What you are asked to do :: In the listing below, find the line holding "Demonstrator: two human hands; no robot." and the line holding "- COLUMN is". Write out those two lines and all lines between, exactly, and nothing more.

Data ::
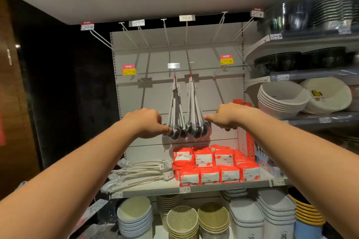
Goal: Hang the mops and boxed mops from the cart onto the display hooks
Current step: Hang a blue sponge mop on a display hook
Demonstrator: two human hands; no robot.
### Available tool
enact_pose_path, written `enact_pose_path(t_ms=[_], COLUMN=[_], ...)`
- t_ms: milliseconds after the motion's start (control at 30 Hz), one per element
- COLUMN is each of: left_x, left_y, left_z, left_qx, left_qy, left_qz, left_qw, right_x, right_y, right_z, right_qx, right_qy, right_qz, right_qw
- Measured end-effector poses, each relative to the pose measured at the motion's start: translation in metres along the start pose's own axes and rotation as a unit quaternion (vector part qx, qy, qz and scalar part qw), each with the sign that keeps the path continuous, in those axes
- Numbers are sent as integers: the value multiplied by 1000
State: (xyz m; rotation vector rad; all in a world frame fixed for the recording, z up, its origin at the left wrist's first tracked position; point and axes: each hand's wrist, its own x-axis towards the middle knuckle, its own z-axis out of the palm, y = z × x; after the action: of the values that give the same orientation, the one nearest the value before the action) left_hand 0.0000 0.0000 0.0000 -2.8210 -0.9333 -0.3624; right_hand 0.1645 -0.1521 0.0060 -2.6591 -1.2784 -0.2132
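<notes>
Two bunches of white-handled brushes with black heads [191,122] hang from two display hooks [192,63] on the grey back panel. My left hand [145,122] reaches in from the left with curled fingers and pinches the wrapped black heads of the left bunch. My right hand [226,115] is level with it on the right, fingers curled under, thumb pointing left and touching the right bunch. A tall red and white box [246,141] stands on the shelf just behind my right hand. Several long hooks [165,31] in the top row hang bare. No cart is in view.
White long-handled tools [139,172] lie on the shelf [194,188] at left, beside stacked red and white packets [215,165]. Basins [281,97] and dark bowls [279,61] fill the right-hand shelves. Baskets [182,221] and tubs [246,213] stand below. A dark panel stands at left.
</notes>
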Motion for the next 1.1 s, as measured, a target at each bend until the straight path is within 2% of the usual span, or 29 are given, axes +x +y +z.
enact_pose_path(t_ms=[300,533,800,1100], left_x=[12,25,64,125], left_y=[-59,-68,-44,18], left_z=[24,40,57,71], left_qx=[5,-1,-6,-9], left_qy=[-16,-29,-28,-38], left_qz=[10,7,-9,-24], left_qw=[1000,1000,1000,999], right_x=[33,54,90,139], right_y=[-49,-51,-17,53], right_z=[34,46,55,57], right_qx=[-10,-21,-28,-53], right_qy=[-24,-33,-42,-37], right_qz=[27,13,-11,-37], right_qw=[999,999,999,997])
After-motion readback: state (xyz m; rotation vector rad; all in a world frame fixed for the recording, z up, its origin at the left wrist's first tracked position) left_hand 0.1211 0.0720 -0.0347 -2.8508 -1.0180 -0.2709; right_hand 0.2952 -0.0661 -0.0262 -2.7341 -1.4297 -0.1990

Finished exercise ::
Demonstrator: two human hands; no robot.
### Available tool
enact_pose_path, written `enact_pose_path(t_ms=[_], COLUMN=[_], ...)`
- t_ms: milliseconds after the motion's start (control at 30 Hz), one per element
- COLUMN is each of: left_x, left_y, left_z, left_qx, left_qy, left_qz, left_qw, right_x, right_y, right_z, right_qx, right_qy, right_qz, right_qw

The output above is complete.